▶ **Problem description**: This exercise calls for the line with "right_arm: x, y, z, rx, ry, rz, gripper", the line with "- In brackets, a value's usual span", and all lines between them in the material below, output exactly and with no other lines.

▶ **Available data**:
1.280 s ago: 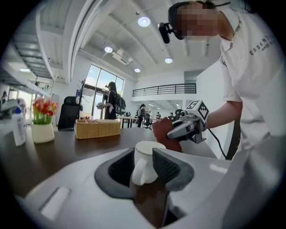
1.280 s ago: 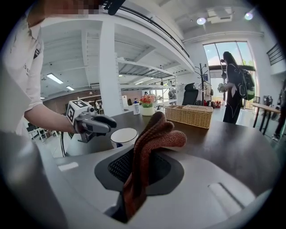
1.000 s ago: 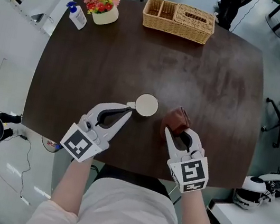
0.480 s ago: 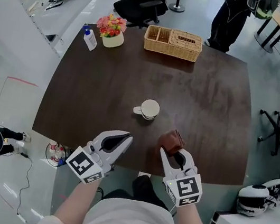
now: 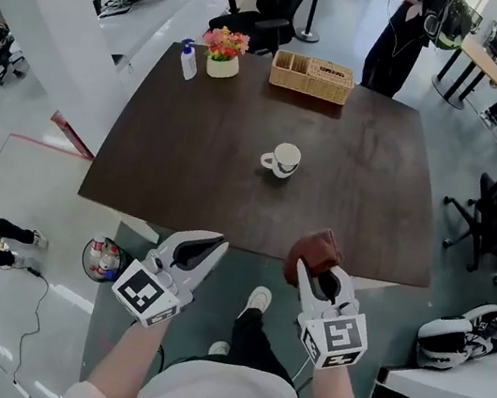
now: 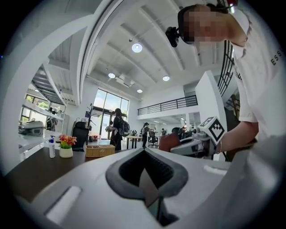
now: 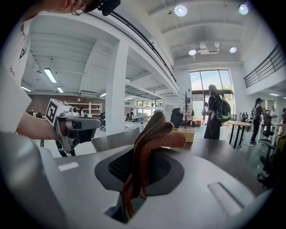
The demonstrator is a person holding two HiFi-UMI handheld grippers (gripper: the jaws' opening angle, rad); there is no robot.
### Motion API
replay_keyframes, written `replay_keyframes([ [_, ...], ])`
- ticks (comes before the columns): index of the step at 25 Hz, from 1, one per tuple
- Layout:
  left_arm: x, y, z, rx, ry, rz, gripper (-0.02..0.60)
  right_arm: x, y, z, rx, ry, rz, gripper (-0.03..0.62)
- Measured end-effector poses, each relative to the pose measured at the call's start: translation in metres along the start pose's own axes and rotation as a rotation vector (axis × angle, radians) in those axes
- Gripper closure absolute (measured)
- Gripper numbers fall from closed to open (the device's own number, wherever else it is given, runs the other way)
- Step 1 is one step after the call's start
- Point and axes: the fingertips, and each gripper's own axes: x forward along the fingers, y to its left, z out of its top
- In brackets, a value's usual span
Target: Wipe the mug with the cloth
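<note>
A white mug (image 5: 283, 159) stands upright on the dark wooden table (image 5: 188, 164), handle to the left, far from both grippers. My left gripper (image 5: 213, 241) hangs off the table's near edge over the floor, shut with nothing in it; in the left gripper view its jaws (image 6: 144, 153) meet. My right gripper (image 5: 314, 270) is also off the near edge, shut on a brown cloth (image 5: 314, 249). The cloth (image 7: 149, 141) bunches up out of the jaws in the right gripper view. Each gripper view shows the other gripper: the right (image 6: 196, 144), the left (image 7: 73, 127).
At the table's far edge stand a wicker basket (image 5: 312, 76), a flower pot (image 5: 223, 53) and a spray bottle (image 5: 189, 59). A person (image 5: 407, 31) stands behind the table. Office chairs (image 5: 264, 1) are at the back and right; a white helmet (image 5: 452, 339) lies at the lower right.
Both grippers and the head camera have drawn back from the table. The left gripper, which was at the mug's handle, is now off the near edge. The mug stays put.
</note>
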Motion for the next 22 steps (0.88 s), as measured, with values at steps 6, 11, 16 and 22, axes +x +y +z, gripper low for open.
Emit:
replay_keyframes([
  [6, -0.056, -0.049, 0.019, 0.023, -0.008, -0.008, 0.580, -0.058, 0.056, 0.004, -0.015, -0.022, -0.013, 0.513],
  [11, -0.083, -0.077, 0.019, 0.022, -0.007, -0.009, 0.580, -0.089, 0.088, 0.002, -0.018, -0.045, -0.029, 0.513],
  [16, -0.092, -0.098, 0.022, 0.048, -0.008, -0.029, 0.580, -0.108, 0.105, -0.005, -0.034, -0.044, -0.026, 0.514],
  [22, -0.100, -0.106, 0.019, 0.058, -0.004, -0.035, 0.581, -0.116, 0.114, -0.007, -0.042, -0.036, -0.037, 0.515],
])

▶ **Task answer**:
  right_arm: x, y, z, rx, ry, rz, gripper (-0.03..0.62)
- Measured end-effector poses, each relative to the pose measured at the call's start: translation in metres along the start pose's own axes and rotation as a rotation vector (axis × angle, radians) in those axes
- Gripper closure absolute (measured)
- Gripper numbers fall from closed to open (the device's own number, wherever else it is given, runs the other way)
- Step 1 is one step after the call's start
- Point and axes: the fingertips, and each gripper's own axes: x forward along the fingers, y to its left, z out of its top
- In brackets, a value's usual span

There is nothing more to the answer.